Ros2_canopen shortcomings and improvements
Industrial robotics firm InMach patches critical ROS2 CANopen driver limitations, enabling multi-axle control and secure hardware interfaces.
Industrial robotics firm InMach has publicly detailed critical shortcomings in the ROS2 ros2_canopen package and is pushing to upstream their fixes. The core issues stem from the package's current CIA402 driver, which only supports controlling a single motor axle despite the industrial standard allowing up to 8. InMach's hardware utilizes 4 axles, necessitating a workaround. Furthermore, the team identified a significant security flaw: because ros2_control reuses standard ROS node implementations, external ROS topics and services can bypass the intended control layer, creating an unsafe scenario for industrial equipment.
Technically, the problems extend to system architecture. The current stack cannot handle different types of CAN devices on the same bus, forcing developers to write custom systems—a complexity that compounds when using nodes with custom APIs. InMach also points out that the package uses an outdated template pattern for handling Node and LifecycleNode types, whereas the modern ROS2 approach employs `rclcpp::node_interfaces`.
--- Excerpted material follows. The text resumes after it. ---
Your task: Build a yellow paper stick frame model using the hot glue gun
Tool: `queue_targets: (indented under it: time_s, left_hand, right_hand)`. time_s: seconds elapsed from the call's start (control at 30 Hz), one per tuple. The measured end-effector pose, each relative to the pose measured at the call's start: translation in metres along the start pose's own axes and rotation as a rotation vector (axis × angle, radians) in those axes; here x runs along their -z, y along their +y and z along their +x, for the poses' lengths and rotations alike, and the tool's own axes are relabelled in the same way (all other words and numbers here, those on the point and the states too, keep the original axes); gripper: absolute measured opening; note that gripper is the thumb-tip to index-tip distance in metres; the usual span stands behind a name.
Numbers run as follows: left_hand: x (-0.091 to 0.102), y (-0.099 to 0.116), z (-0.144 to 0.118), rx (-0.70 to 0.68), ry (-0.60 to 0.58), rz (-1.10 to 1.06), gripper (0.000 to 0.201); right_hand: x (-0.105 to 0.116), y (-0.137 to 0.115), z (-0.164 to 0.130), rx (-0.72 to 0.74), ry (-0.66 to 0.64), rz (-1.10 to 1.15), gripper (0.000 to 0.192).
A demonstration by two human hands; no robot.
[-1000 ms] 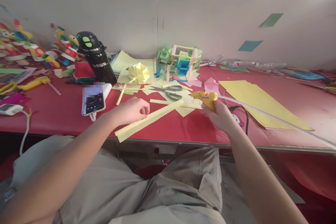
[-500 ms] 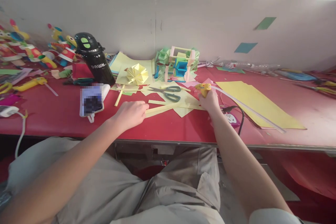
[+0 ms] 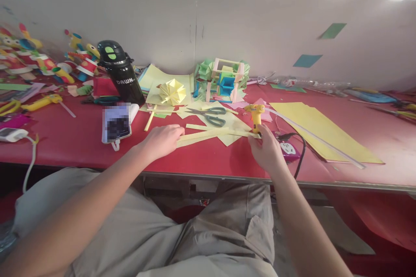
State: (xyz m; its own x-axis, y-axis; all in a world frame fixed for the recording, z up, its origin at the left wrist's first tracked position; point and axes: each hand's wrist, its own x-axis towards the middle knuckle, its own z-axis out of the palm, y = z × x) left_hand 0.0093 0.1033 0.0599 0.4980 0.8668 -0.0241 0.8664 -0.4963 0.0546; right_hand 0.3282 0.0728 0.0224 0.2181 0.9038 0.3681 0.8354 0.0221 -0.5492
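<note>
Here, in the head view, the left hand [image 3: 162,140] lies on the red table [image 3: 65,138] with its fingers curled and pinched on the near end of a long folded yellow paper strip [image 3: 208,135], which runs from that hand out toward three o'clock and lies flat on the table. The right hand [image 3: 266,149] meets the strip's other end, fingertips pressed on the paper; whether it pinches the strip or only holds it down cannot be told. Just at twelve o'clock of the right hand a yellow glue gun [image 3: 256,114] stands upright on the table, touching or almost touching the fingertips, with a long clear glue stick [image 3: 318,138] trailing from it toward four o'clock over a large yellow sheet [image 3: 325,132]. A black cord [image 3: 300,151] loops beside the right wrist, next to a purple power socket [image 3: 287,149]. At twelve o'clock of the strip lie green-handled scissors [image 3: 209,114] on pale paper scraps. Farther back stand a folded yellow paper fan [image 3: 172,91] and a colourful paper cube frame [image 3: 224,78]. At ten o'clock of the left hand rest a phone [image 3: 116,124] and a black bottle [image 3: 121,75].
</note>
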Motion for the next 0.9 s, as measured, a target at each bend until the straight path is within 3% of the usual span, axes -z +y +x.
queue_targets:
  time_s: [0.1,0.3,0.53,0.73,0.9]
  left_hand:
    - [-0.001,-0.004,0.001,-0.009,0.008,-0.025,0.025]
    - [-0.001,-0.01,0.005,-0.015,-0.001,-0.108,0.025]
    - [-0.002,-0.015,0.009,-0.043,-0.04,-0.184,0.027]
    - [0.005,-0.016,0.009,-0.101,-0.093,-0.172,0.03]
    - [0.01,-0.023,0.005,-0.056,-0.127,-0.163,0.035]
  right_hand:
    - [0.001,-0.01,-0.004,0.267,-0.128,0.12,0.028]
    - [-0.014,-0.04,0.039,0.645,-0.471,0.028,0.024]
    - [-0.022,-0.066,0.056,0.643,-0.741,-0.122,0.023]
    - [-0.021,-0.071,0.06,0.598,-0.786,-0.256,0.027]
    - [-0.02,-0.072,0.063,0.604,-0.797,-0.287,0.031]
This public call for discussion, posted on the ROS Discourse forum, represents a collaborative effort to harden a foundational package for industrial robotics. By contributing their fixes for multi-axle support, security hardening, and modernized code patterns, InMach aims to elevate the reliability and capability of ROS2 in demanding manufacturing and automation environments. The improvements are crucial for developers building complex, multi-axis robotic systems that require deterministic and secure communication over CAN networks.
- Fixed CIA402 driver to support 4 axles, addressing a major limitation versus the standard's 8-axle capability.
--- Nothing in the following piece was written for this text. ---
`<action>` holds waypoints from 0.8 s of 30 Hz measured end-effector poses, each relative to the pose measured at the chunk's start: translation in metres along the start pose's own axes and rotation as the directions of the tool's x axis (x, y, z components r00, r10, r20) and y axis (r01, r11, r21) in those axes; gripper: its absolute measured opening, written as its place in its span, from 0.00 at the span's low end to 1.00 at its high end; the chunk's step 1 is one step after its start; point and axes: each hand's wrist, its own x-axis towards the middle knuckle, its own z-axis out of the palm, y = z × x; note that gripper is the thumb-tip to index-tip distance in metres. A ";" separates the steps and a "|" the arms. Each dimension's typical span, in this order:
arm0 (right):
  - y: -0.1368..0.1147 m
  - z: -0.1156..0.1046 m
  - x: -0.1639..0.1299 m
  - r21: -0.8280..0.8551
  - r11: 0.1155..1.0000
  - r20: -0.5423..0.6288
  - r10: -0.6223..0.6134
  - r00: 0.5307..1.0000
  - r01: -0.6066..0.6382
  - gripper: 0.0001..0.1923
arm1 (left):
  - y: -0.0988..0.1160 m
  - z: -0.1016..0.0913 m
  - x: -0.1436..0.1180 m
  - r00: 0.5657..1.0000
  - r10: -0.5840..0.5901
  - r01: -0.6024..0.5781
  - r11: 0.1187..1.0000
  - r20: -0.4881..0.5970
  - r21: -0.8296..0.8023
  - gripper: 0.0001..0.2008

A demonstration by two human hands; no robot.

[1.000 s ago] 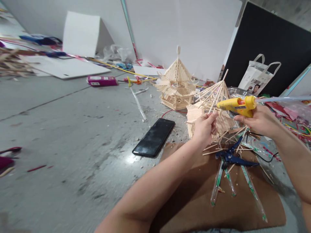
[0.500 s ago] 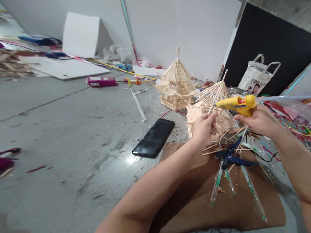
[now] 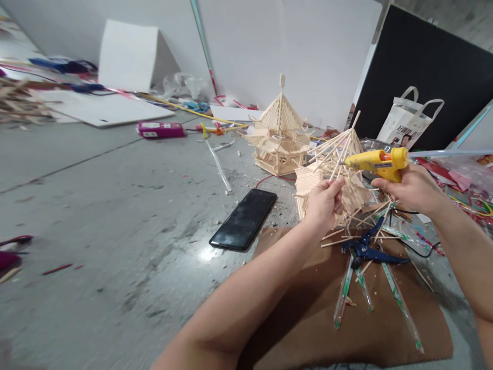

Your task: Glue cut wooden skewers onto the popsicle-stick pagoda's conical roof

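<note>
My right hand [image 3: 416, 189] is wrapped round a yellow hot glue gun [image 3: 393, 163], with a long clear glue stick [image 3: 447, 153] out of its back end. Its nozzle points left at the open roof frame of a small wooden stick pavilion [image 3: 307, 181]. At the lower edge of that roof, my left hand [image 3: 324, 202] is closed in a pinch on a thin wooden stick [image 3: 333, 173]. The hand hides part of the model's front. Below both hands, blue cutting pliers [image 3: 365, 251] lie among loose sticks.
A taller stick pavilion [image 3: 280, 131] stands behind to the left. A black phone [image 3: 243, 219] lies on the grey floor. Plastic sleeves [image 3: 402, 303] lie on a brown board [image 3: 308, 318]. A white bag [image 3: 408, 123] leans at the back right, near scattered wrappers.
The glue gun has shifted slightly to the right with my right hand, its nozzle still by the roof sticks. My left hand keeps its pinch in the same place.
</note>
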 end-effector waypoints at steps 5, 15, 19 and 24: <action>0.002 0.000 0.002 0.003 1.000 -0.012 -0.011 1.000 0.011 0.16 | 0.001 0.000 0.000 1.000 -0.010 0.011 1.000 -0.012 0.007 0.15; 0.000 -0.001 0.004 0.018 1.000 -0.061 0.002 0.998 -0.001 0.14 | 0.001 0.000 0.000 1.000 -0.001 0.001 1.000 -0.014 0.017 0.15; 0.005 0.000 0.004 0.036 0.999 -0.067 -0.002 0.998 0.004 0.15 | 0.002 -0.001 0.001 1.000 -0.004 0.004 1.000 -0.016 0.008 0.16; 0.010 -0.001 0.002 0.055 0.998 -0.028 0.040 0.999 -0.039 0.16 | 0.001 -0.002 0.001 1.000 0.017 -0.017 1.000 -0.002 0.012 0.16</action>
- Patched critical security flaw where standard ROS topics/services could bypass the ros2_control layer, compromising system safety.
- Improved architecture to better handle mixed CAN devices on a single bus and modernized code to use `rclcpp::node_interfaces`.
Why It Matters
Strengthens ROS2 for industrial use, enabling safer, more complex multi-axis robots crucial for advanced manufacturing and automation.